Google pockets more than half of the online revenues generated from "unlicensed" newspaper content, according to a new study.

With a report (PDF) released today, the Fair Syndication Consortium says that over a 30-day period in October and November, more than 75,000 websites "reused" at least one newspaper article without sharing revenue with the newspaper. And Google, the study says, accounted for 53 per cent of the ad dollars pulled in by such unlicensed content.

Yahoo!, the second place finisher, accounted for but 19 per cent. The study also fingers Microsoft, AOL, and ad targeting platform Audience Science.

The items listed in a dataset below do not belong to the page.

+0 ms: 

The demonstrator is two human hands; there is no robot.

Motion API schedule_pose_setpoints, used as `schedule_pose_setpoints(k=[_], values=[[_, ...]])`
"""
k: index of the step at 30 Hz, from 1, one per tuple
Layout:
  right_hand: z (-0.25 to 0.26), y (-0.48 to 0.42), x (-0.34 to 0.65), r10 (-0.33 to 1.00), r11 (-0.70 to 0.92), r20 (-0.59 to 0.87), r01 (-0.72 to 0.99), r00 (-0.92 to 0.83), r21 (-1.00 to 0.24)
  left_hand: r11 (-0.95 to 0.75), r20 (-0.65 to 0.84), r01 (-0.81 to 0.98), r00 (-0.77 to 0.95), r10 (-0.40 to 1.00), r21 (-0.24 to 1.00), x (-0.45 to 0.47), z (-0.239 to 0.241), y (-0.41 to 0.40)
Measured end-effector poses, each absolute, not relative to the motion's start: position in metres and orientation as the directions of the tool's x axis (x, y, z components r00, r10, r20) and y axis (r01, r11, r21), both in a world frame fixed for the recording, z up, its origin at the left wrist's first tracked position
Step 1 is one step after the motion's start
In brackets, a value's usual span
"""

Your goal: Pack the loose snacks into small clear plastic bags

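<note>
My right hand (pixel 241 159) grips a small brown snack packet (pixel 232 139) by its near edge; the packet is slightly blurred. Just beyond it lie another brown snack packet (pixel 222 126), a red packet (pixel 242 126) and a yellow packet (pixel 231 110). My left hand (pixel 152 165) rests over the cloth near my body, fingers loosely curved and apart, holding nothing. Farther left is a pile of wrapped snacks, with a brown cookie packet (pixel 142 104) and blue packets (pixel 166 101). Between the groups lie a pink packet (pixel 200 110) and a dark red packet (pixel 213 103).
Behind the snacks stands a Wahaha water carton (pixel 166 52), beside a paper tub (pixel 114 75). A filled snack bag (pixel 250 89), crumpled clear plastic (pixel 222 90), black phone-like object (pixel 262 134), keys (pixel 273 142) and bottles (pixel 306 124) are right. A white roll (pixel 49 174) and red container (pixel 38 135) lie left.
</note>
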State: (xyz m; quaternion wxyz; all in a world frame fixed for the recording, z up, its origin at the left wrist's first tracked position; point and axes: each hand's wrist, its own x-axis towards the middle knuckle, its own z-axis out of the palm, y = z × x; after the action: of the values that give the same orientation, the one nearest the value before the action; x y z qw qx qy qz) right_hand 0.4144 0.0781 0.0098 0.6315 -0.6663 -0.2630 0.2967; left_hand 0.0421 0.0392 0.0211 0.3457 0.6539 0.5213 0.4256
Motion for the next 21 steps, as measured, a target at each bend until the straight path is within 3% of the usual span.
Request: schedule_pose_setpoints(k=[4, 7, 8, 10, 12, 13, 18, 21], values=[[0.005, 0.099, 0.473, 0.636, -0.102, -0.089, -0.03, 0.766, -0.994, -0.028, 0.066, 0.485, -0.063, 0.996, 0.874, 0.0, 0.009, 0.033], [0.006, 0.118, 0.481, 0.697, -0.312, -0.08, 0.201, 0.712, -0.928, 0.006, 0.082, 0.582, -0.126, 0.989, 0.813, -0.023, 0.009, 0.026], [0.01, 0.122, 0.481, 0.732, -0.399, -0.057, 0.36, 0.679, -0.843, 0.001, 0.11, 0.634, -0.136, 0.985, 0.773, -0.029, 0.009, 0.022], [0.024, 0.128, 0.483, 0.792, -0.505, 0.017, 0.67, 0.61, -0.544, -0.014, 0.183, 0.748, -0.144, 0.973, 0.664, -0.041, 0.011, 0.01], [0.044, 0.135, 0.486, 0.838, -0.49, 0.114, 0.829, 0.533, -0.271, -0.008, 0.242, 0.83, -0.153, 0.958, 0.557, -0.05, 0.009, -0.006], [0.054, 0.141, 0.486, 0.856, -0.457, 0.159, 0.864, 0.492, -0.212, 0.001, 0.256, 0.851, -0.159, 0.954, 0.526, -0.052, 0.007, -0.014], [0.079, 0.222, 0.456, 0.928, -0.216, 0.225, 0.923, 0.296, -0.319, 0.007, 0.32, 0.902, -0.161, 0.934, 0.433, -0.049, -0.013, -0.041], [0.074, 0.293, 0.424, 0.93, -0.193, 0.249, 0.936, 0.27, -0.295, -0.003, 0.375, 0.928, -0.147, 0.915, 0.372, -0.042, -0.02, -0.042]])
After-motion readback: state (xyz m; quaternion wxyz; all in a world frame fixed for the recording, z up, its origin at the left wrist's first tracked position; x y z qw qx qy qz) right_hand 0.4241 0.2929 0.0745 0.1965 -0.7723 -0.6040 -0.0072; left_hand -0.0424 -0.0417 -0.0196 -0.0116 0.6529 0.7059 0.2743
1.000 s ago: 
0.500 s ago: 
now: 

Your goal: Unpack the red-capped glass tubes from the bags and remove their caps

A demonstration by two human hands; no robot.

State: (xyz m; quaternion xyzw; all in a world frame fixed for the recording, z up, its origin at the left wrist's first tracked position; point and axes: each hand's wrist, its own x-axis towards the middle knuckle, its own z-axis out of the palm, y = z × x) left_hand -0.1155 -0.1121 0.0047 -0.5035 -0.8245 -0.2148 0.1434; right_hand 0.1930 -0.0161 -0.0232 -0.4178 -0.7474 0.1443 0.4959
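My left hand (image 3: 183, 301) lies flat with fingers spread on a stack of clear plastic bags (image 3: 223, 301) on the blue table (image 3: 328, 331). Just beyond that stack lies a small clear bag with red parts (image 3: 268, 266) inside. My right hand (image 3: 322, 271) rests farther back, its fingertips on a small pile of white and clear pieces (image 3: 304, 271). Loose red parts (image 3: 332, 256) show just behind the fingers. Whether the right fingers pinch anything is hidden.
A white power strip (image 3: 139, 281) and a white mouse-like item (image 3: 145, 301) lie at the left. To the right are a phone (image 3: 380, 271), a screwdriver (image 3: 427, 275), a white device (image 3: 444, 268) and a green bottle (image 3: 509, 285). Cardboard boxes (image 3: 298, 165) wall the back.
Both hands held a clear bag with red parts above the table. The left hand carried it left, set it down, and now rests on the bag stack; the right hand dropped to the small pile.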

On the 75,195 sites fingered, the Consortium found 112,000 "near-exact copies" of unlicensed articles (meaning reproductions that lifted more than 80 percent of the original article and more than 125 words) and 163,173 "excerpts" (less than 80 per cent of original article and more than 125 words). But in most cases, sites are merely reusing the headline (125 words or less).

Google, of course, would argue that using small portions of an article is fair use. But this doesn't really wash with the likes of Rupert Murdoch.

Blogs, the study says, are a relatively small part of the unlicensed problem. Among the top 1,000 sites reproducing unlicensed content, less than 10 per cent were bloggy things.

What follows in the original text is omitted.